Hervás C, Algar J A, Silva M
Department of Computer Science, University of Córdoba, Spain.
J Chem Inf Comput Sci. 2000 May-Jun;40(3):724-31. doi: 10.1021/ci9901284.
The joint use of genetic algorithms and pruning computational neural networks is shown to be an effective means for selecting the number of inputs required to correct temperature variations in kinetic-based determinations. The genetic algorithm uses a pruning procedure based on Bayesian regularization and is highly efficient as a feature selector; it provides quite good results in the generalization process without the need to use a validation set. The fitness function is defined as the sum of two subfunctions: one controls the learning ability of the network and the other its complexity. The training, pruning, and generalization processes were initially tested with simulated data in order to acquire preliminary information for the ensuing work with real data. The performance of the proposed method was assessed by applying it to the determination of the amino acid L-glycine by its classical spectrophotometric reaction with ninhydrin. A straightforward network topology including temperature as input (40+T:2:1 with 19 connections after the pruning process) was used to estimate the L-glycine concentration from kinetic curves affected by temperature variations over the range 60-75 degrees C, using kinetic data acquired up to only 1.5 half-lives. The trained network estimates this concentration with a standard error of prediction for the testing set of ca. 8%, which is much smaller than those provided by a classical parametric method such as nonlinear regression (even if kinetic data acquired at longer half-lives are used). Finally, a kinetic interpretation of the pruning process is provided in order to better demonstrate its potential for kinetic analysis.

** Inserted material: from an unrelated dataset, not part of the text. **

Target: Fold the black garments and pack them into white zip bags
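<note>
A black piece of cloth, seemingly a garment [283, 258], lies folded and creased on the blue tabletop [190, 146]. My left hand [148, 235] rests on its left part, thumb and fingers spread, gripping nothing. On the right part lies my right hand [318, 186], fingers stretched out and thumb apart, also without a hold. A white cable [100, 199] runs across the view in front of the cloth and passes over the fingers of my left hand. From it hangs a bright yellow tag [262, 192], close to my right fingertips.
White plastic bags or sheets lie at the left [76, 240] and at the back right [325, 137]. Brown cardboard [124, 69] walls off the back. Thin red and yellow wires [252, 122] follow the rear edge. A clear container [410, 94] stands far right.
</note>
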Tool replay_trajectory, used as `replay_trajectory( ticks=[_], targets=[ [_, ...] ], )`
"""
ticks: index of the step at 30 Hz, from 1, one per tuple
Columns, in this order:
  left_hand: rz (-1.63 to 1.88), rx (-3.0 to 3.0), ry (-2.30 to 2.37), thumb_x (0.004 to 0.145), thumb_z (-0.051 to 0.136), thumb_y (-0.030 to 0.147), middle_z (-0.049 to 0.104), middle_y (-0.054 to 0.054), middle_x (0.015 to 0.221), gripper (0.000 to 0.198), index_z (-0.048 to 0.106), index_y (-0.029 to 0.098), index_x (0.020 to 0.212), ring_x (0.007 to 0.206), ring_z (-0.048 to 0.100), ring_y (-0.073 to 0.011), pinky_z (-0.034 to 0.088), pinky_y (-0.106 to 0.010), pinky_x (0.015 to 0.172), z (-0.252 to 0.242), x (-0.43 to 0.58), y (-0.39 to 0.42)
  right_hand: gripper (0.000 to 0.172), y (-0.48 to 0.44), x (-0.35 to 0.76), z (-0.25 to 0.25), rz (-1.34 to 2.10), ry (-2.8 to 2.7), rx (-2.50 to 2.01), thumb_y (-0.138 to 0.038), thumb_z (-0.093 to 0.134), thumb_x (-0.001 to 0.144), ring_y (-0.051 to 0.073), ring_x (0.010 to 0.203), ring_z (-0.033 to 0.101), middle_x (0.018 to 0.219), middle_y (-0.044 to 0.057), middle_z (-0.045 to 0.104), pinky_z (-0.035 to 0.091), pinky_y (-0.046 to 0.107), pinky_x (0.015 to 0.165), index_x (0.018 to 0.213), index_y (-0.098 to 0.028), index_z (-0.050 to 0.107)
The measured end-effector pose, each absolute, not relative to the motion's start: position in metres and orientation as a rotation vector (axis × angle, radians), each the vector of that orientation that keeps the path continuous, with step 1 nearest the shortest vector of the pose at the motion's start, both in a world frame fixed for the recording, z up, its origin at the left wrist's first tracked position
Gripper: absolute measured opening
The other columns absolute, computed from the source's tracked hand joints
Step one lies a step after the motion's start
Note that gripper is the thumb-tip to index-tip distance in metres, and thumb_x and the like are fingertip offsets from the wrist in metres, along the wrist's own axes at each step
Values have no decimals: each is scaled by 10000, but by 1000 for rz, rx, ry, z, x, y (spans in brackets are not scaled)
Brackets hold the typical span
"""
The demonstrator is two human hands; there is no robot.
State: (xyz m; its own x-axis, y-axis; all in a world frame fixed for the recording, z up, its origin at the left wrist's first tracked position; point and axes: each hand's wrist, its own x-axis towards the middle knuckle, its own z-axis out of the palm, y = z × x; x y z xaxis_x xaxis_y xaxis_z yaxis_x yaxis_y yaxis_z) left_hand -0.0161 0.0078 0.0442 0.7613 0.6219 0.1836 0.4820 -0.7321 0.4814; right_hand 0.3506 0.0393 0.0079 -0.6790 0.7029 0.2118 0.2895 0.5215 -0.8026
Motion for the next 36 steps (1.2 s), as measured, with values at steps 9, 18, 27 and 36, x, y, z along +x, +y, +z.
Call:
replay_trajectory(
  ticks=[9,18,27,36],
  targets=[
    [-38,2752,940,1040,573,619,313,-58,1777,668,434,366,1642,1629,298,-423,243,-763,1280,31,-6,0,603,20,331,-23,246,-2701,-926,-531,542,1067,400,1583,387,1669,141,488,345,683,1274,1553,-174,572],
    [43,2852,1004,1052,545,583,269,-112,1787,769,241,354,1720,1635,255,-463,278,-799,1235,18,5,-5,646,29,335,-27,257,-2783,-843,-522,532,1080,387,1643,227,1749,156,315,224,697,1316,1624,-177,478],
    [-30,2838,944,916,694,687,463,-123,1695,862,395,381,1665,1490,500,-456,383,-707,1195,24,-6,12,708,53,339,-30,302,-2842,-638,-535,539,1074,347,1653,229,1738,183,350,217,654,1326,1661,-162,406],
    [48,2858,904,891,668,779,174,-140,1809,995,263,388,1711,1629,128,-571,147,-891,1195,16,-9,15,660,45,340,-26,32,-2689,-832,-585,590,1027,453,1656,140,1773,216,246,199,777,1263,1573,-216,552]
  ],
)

遗传算法与剪枝计算神经网络的联合使用被证明是一种有效的方法,用于选择在基于动力学的测定中校正温度变化所需的输入数量。遗传算法采用基于贝叶斯正则化的剪枝程序,作为特征选择器效率很高;它在泛化过程中能提供相当好的结果,而无需使用验证集。适应度函数定义为两个子函数的和:一个控制网络的学习能力,另一个控制其复杂度。训练、剪枝和泛化过程最初用模拟数据进行测试,以便为随后处理实际数据获取初步信息。通过将该方法应用于通过茚三酮经典分光光度反应测定氨基酸L-甘氨酸来评估所提出方法的性能。使用一种简单的网络拓扑结构,将温度作为输入(剪枝后为40 + T:2:1,有19个连接),利用仅在1.5个半衰期内获取的动力学数据,从60 - 75摄氏度范围内受温度变化影响的动力学曲线估计L-甘氨酸浓度。训练后的网络对测试集的预测标准误差约为8%,这比诸如非线性回归等经典参数方法提供的误差要小得多(即使使用在更长半衰期获取的动力学数据)。最后,对剪枝过程进行了动力学解释,以便更好地展示其在动力学分析中的潜力。